Of the lines in the data below, write out exactly those from the one holding "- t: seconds" through the one holding "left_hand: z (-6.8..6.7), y", both included.

──────── Dataset records ────────

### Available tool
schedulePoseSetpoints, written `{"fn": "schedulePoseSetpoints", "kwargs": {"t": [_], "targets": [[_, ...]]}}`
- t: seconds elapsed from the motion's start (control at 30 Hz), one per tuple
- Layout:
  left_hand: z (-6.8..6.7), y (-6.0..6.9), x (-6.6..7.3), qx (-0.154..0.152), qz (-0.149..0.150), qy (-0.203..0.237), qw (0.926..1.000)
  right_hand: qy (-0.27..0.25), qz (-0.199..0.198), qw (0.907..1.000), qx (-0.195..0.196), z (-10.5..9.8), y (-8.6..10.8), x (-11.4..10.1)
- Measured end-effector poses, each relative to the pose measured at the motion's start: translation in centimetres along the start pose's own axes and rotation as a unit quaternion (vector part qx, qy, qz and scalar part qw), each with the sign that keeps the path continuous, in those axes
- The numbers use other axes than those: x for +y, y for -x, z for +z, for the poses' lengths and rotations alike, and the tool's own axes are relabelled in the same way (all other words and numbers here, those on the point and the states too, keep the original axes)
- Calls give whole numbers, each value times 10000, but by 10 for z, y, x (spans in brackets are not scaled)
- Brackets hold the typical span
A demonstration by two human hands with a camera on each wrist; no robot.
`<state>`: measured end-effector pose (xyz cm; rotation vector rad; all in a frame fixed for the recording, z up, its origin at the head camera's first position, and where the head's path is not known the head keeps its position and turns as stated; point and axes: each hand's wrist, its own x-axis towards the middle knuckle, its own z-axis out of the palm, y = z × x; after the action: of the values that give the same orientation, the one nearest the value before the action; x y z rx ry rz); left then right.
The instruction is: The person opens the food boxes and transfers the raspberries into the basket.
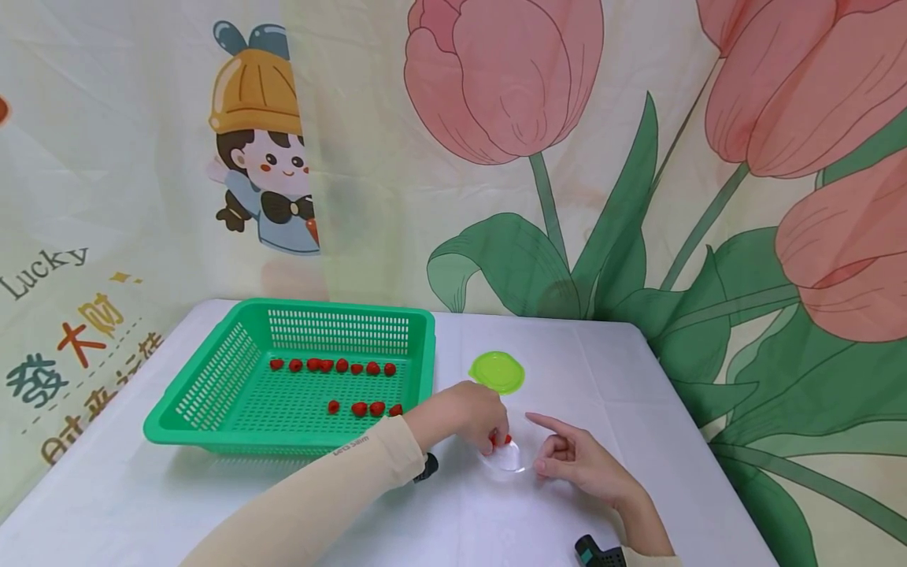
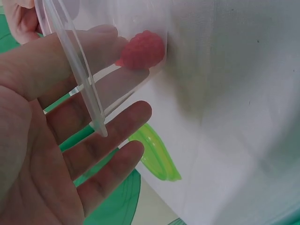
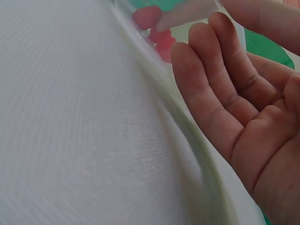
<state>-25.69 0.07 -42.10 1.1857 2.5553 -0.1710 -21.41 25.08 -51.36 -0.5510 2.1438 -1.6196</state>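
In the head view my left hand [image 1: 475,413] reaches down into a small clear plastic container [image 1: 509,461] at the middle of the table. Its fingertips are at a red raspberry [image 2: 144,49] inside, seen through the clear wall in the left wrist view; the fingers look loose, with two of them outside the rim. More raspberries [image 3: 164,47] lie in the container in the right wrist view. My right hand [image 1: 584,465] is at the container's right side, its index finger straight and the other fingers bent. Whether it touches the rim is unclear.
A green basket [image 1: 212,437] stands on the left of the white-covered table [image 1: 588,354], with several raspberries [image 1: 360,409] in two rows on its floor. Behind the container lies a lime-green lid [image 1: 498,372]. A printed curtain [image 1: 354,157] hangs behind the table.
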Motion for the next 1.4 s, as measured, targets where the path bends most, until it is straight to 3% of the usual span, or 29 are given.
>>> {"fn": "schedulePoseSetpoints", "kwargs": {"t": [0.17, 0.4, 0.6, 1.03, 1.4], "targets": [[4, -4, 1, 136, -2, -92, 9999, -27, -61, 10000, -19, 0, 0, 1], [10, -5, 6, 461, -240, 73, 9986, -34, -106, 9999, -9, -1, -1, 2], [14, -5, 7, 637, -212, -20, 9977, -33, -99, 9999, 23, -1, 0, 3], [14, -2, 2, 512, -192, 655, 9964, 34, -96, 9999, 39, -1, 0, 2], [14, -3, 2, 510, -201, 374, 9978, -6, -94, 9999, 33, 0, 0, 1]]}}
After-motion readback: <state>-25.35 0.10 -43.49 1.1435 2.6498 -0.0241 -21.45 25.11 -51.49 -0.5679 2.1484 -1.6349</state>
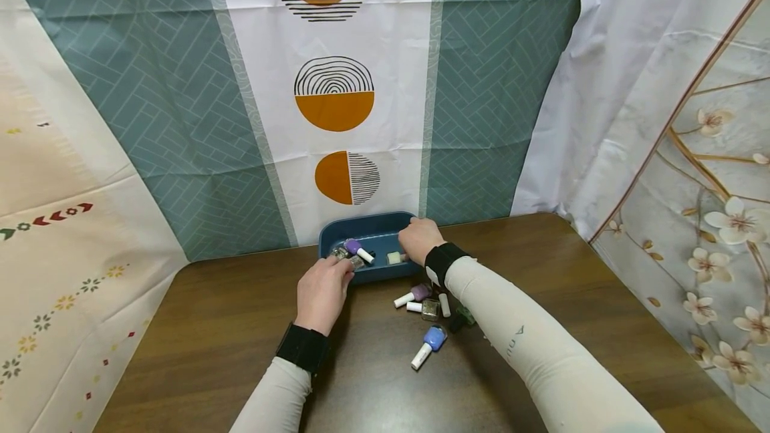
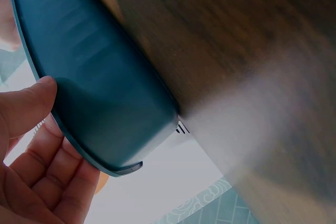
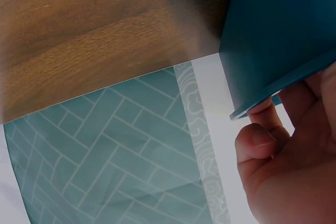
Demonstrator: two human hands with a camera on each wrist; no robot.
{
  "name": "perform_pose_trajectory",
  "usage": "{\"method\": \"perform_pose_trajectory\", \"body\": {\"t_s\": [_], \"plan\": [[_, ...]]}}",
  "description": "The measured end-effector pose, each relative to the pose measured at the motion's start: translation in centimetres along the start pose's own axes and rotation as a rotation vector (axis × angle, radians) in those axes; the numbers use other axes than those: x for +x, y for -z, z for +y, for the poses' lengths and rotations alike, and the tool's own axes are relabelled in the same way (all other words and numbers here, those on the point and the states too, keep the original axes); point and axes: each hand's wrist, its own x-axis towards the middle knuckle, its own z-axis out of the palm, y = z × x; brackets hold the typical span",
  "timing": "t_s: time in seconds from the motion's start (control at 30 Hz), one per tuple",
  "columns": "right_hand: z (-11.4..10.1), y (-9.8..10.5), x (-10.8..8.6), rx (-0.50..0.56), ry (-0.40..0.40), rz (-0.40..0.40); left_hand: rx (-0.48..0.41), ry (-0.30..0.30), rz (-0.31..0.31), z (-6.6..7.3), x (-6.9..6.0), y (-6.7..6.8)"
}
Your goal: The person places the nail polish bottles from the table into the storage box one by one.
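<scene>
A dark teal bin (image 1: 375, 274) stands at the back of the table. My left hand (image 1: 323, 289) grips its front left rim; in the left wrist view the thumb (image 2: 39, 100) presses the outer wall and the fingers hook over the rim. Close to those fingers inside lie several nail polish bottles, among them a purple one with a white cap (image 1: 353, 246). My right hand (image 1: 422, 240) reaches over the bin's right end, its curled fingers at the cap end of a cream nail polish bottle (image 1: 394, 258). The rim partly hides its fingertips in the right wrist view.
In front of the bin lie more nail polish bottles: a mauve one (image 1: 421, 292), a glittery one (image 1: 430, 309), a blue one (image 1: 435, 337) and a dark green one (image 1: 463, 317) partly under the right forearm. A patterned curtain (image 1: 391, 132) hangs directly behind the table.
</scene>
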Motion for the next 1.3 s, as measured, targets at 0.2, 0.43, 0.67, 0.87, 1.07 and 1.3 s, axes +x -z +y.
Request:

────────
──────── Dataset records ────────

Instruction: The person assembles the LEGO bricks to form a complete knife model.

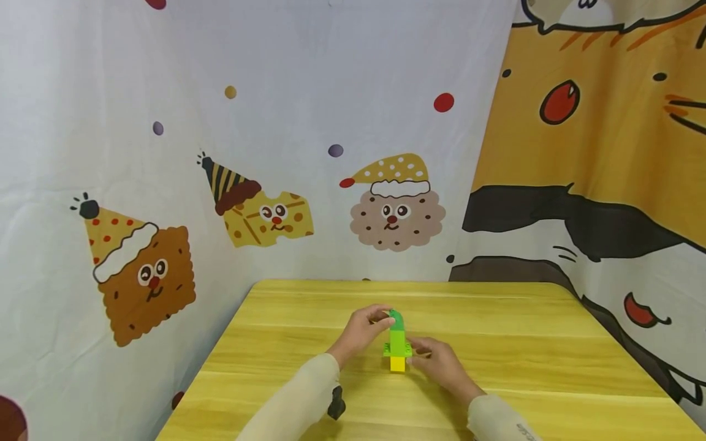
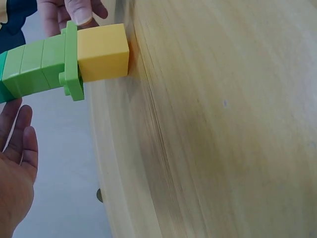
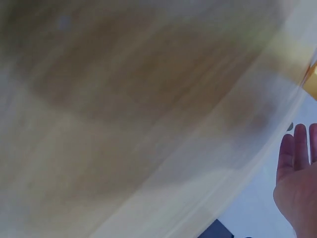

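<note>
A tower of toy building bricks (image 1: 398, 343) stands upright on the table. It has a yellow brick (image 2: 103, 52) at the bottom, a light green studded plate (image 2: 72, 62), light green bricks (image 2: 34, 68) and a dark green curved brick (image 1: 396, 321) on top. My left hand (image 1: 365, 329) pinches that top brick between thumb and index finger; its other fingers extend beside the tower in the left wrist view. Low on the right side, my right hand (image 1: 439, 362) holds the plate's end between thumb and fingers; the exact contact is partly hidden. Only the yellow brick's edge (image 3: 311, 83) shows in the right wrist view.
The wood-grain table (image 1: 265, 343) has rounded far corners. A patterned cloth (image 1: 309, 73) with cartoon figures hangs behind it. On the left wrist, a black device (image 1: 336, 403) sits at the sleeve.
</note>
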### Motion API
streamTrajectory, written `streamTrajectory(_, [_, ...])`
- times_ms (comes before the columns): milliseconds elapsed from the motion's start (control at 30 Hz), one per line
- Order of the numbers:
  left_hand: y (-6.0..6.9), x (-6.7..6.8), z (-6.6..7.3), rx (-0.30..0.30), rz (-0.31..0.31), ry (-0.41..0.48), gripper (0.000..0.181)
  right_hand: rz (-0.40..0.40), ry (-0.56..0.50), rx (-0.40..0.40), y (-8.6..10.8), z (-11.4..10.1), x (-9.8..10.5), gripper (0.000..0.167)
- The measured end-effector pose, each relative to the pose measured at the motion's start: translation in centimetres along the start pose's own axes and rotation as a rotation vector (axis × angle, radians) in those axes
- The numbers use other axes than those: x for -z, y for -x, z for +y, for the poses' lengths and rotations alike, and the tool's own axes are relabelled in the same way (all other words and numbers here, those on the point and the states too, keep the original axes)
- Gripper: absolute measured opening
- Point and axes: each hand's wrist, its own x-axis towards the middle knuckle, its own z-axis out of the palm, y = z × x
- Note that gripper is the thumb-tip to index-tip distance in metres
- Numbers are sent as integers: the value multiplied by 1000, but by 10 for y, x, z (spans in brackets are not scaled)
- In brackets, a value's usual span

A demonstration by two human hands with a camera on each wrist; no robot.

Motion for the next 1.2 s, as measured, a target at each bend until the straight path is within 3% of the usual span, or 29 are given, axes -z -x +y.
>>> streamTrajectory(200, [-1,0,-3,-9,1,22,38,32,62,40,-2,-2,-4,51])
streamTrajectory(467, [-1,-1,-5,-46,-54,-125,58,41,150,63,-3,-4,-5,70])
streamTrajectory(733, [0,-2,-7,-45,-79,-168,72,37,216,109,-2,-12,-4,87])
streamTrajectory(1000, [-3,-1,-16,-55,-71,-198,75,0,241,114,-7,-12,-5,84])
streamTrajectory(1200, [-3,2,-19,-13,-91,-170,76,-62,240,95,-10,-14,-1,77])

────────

• Your solution
- t: seconds elapsed from the motion's start (control at 30 Hz), one per tuple
- Layout:
  left_hand: z (-6.8..6.7), y (-6.0..6.9), x (-6.6..7.3), qx (-0.154..0.152), qz (-0.149..0.150), qy (-0.203..0.237), qw (0.926..1.000)

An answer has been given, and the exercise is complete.